Image Serving No Purpose Other Than to Let Us Stare at That Sweet Face All Day
So, the guy who sent me the link to this interview with an adorable Aussie farmer chick who writes romances about farmers, FOR farmers (I am seriously considering buying them for all the farmers I know, which is a surprising number) has the last name “Swearingen,” so I obviously asked him if he was related to Al, of Deadwood and real life fame, and he said:
We’re like related by some infinitesimal degree — we all come from this
distant dude, Garrett Van Sweringen, some Dutch merchant from way
back. I’m from the boring farmer side though, instead of the nihlistic
whoremonger side. We all have our burdens to bear.
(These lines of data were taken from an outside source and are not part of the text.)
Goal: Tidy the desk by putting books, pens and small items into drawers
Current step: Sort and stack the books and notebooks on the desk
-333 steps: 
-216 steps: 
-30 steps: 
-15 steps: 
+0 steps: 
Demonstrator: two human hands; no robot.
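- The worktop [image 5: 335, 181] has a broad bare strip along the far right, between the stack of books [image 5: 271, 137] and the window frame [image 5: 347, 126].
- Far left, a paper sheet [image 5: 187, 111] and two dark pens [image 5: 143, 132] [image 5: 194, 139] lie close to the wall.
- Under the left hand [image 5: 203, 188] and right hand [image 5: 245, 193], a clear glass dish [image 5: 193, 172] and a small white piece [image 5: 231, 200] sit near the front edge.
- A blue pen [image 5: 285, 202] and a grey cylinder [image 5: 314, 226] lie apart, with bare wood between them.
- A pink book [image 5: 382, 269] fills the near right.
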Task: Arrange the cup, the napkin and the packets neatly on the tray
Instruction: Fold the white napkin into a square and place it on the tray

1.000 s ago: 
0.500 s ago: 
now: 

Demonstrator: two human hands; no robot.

Which kind of made my day? As did that horse. Look at those ears, and the big soft brown eyes. There are horses who have little piggy eyes and who radiate “take that shit elsewhere,” and there are horses that say “you just put your arms around me and tell me about all your problems,” and this is the latter. Okay, guys, tell that horse your problems today. The rest of us are here for you too.
I’ll go first! Horse, I miss Edith when she’s out of town, and I had to put a bunch of stuff my baby has grown out of in the closet, and I cried, even though there is a great Tig Notaro bit about how dumb that emotion is (I’m not telling you what minute that part starts at, because you should just watch the whole thing. Also, if you are that weird person who shows up on Tig Notaro posts and pretends she is stalking YOU, you need professional help.)
And Iain Banks is dying. Okay, you can talk to the horse now. Let it all out.